Sunday, March 17, 2013

Freedom to Farm Act: Shielding Slaughterhouses and Meatpacking From Public Scrutiny


This sounds like something out of a country with a “Ministry of Truth.” And these developments are also nauseating.
            In an effort to keep the eyes of the public out of their slaughterhouses, meat processing plants, and over-crowded feed lots, the meat and dairy industries are pushing legislation in several states that would make it a crime to notify the public as to what actually goes on in the production of our food. Bills circulating in the state houses of Indiana, Arkansas, and Pennsylvania would make it a crime to take videos at agricultural facilities. Similar legislation is being proposed in California and several other states. The American Legislative Exchange Council, or ALEC, a business backed conservative “think tank,” is providing much of the push for these laws.
            These “Ag Gag” laws are in response to academics, journalists, and activists who have shown us slaughterhouse conditions that would be recognizable to Sinclair Lewis, who chronicled his experiences in the meat packing yards of Chicago just over a century ago. Modern day men and women in the mold of Lewis have taken videos of cows being cruelly prodded with forklifts and veal calves being skinned alive. New School University assistant professor of politics Timothy Pachirat spent several years working in modern slaughterhouses and meatpacking in Omaha, Nebraska.
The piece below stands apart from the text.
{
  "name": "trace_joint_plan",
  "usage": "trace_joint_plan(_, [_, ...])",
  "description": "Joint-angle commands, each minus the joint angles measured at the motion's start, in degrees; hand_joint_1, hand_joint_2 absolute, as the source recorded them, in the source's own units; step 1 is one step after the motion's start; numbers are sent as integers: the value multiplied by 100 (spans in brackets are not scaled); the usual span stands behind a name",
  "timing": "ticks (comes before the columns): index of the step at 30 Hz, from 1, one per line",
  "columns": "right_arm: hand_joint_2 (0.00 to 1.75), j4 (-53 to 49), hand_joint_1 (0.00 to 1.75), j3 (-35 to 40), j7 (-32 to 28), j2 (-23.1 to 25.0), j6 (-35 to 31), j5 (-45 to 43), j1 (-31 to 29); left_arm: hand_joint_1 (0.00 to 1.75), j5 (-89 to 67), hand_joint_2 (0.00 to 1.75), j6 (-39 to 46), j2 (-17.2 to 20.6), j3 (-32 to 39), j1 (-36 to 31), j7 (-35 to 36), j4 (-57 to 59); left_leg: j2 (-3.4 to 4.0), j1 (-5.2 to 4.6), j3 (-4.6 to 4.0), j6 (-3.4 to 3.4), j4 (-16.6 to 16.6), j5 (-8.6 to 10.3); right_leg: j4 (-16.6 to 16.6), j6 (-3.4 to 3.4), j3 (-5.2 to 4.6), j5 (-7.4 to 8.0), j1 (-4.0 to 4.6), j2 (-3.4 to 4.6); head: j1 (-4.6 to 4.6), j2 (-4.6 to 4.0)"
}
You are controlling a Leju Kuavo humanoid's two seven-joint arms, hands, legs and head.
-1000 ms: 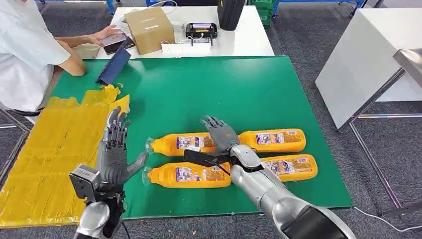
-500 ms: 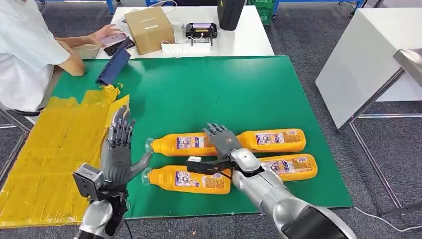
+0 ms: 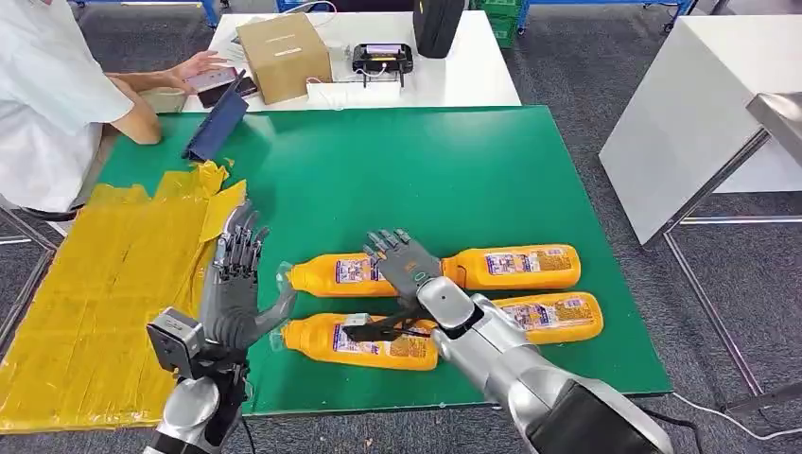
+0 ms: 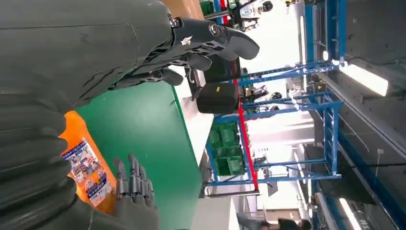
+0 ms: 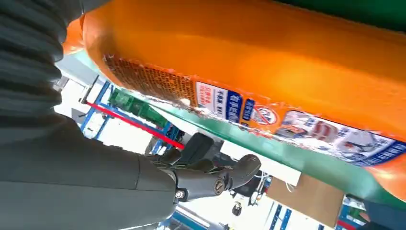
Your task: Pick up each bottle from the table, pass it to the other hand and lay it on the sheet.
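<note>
Several orange bottles lie on the green table: a far left bottle, a far right bottle, a near left bottle and a near right bottle. My right hand lies spread over the two left bottles, fingers stretched across the far one and thumb over the near one, gripping nothing. In the right wrist view a bottle's label fills the space above its fingers. My left hand stands upright and open beside the bottle caps. The yellow sheet covers the table's left end.
A person in a white shirt sits at the far left corner, one hand on a phone. A blue folder leans at the table's back edge. Behind is a white table with a cardboard box and a black device.
My right hand has slid left over the two left bottles, its thumb now across the near left one. My left hand has shifted slightly right toward the bottle caps.
</note>
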Motion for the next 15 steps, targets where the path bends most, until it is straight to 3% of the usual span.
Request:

Without the veneer of fiction that Lewis used in “The Jungle,” he describes the conditions of modern slaughterhouse work and his often stomach-churning experiences with his recent book “Every Twelve Seconds.” The book’s publication prompted the Iowa legislature to pass and the governor to sign HF 589, which makes it a criminal offence for a journalist or activist to get a job at a slaughterhouse or other agricultural facility with the intent of exposing the conditions of the places that bring us much of our food.
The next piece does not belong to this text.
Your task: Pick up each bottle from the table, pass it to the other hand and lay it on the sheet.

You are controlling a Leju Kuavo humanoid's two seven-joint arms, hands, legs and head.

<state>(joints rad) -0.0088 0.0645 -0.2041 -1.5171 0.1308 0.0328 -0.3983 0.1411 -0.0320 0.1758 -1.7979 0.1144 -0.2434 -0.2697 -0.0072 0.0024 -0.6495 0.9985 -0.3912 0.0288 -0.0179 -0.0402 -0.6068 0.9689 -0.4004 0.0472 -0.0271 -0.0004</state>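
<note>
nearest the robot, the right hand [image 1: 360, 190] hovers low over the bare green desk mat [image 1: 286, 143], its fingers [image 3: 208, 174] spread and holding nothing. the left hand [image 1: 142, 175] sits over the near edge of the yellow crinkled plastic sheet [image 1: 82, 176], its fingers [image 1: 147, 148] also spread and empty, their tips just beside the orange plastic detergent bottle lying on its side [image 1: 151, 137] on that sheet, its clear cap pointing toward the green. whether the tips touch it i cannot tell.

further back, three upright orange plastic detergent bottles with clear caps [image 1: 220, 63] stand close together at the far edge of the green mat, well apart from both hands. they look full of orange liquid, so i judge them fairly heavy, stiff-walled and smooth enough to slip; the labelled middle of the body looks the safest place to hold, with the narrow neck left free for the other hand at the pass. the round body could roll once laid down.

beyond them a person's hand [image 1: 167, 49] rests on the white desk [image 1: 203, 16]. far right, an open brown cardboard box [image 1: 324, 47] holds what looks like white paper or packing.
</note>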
            In the last 30 years our food has become less safe to eat. Meat processing is now performed on a grand scale, with hundreds or thousands of pigs or cows being processed at the same time. The tainted meat from one animal now has the ability to taint thousands of pounds of hamburger or sausage shipped to dozens of states. You would think that this would prompt greater scrutiny by our government for the safety of our food, but budget cuts to the FDA that started with the Reagan administration have lead to fewer FDA workers inspecting more and more food.
            Exposing cruel or unsanitary conditions at a slaughterhouse or stockyard should make lawmakers and policy makers take notice, passing stricter food standards or providing more food inspectors, but in true “ignorance is strength” fashion, states are giving greater cover to meat and dairy producers to operate without public scrutiny. Adding to this Orwellian scenario, some of these laws label those who expose the dark underbelly of producing pork bellies as terrorists. That’s right. Taking a video of unsanitary meat processing puts you in the same league as Osama bin Laden.
And while we see less and less of how our food is produced, more people will get sick and more people will die from food poisoning. Thanks a lot, Ministry of Truth!